Set down the listing below verbatim, but only from its first line through the line containing "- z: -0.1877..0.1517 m".

*Collected data*:
+ + + + +

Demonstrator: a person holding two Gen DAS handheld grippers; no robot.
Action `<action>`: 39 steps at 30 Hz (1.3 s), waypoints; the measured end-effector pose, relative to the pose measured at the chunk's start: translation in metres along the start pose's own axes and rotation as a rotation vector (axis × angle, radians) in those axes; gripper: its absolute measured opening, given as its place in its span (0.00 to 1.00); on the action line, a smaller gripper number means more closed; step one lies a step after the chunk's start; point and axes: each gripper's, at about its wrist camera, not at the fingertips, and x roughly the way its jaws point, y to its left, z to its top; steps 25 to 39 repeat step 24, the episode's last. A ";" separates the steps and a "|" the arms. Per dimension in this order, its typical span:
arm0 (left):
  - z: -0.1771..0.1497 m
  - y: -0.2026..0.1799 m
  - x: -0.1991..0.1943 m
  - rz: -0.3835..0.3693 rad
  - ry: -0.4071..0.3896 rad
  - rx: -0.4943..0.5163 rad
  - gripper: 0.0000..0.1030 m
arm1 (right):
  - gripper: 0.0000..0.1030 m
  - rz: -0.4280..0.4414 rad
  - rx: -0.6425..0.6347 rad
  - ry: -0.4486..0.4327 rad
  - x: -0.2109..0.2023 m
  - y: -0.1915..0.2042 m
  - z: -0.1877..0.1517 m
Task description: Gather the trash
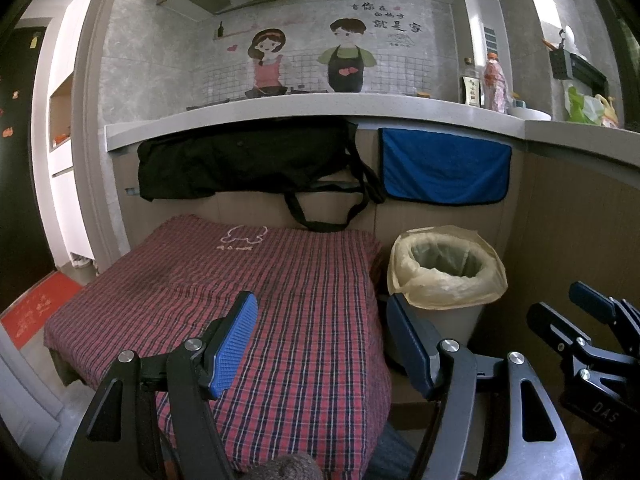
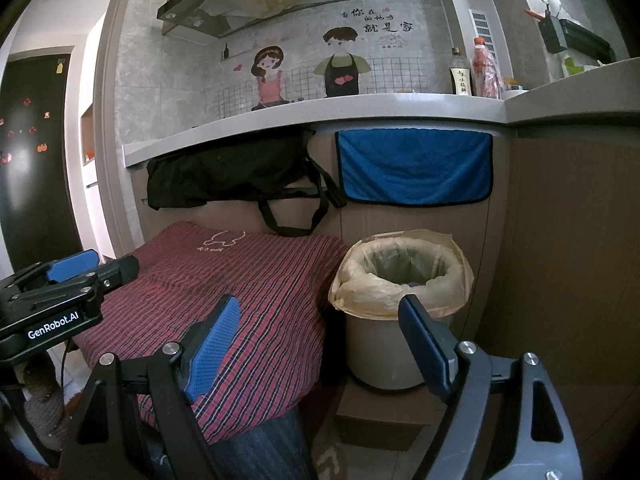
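Ahead of both claws stands 1 trash bin [image 2: 394, 320], lined with a yellowish plastic bag [image 1: 444, 276], just beside the right edge of a low surface under a red plaid cloth [image 1: 256, 292]. The left claw [image 1: 320, 344] is spread wide and holds nothing; the right claw [image 2: 320, 344] is likewise spread and empty. From the left claw the bin lies forward and to the right; from the right claw it lies almost straight ahead, so the right hand looks nearer to it. No loose piece of trash shows on the cloth, and something dark shows deep inside the bin, too small to name. Behind, 1 black bag [image 1: 244, 164] and 1 blue towel [image 1: 444, 168] hang from the kitchen counter [image 1: 320, 106], which carries 2 bottles [image 2: 474, 70].
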 end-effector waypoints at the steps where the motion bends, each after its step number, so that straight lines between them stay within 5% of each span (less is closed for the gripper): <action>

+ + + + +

*Task response*:
Demonstrator: a person holding two Gen DAS handheld grippers; no robot.
Action `<action>`: 39 steps at 30 Hz (1.3 s), waypoints; the measured end-effector pose, relative to the pose measured at the chunk's start: translation in metres along the start pose's own axes and rotation as a rotation vector (axis × angle, radians) in those axes; gripper: its absolute measured opening, given as its place in its span (0.00 to 1.00); on the action line, a smaller gripper number means more closed; step one lies a step after the chunk's start; point and axes: each gripper's, at about its wrist camera, not at the fingertips, and x roughly the way its jaws point, y to its left, z to its top; steps 25 to 39 repeat step 24, the episode's last. A ";" separates the steps and a "|" the arms. Per dimension in this order, its typical span:
arm0 (left):
  - z: -0.1771..0.1497 m
  - y: -0.2026..0.1799 m
  - x: -0.1991..0.1943 m
  - rz: -0.3835..0.3693 rad
  - ry: -0.4071..0.3896 rad
  - rx: -0.4943..0.5163 rad
  - gripper: 0.0000..0.1030 m
arm1 (right):
  - gripper: 0.0000..0.1030 m
  - rz: -0.4280..0.4414 rad
  - rx: -0.6425..0.6347 rad
  - ry: -0.4486..0.4327 rad
  - x: -0.2109..0.2023 m
  - y: -0.1915..0.2042 m
  - z: -0.1877..0.1517 m

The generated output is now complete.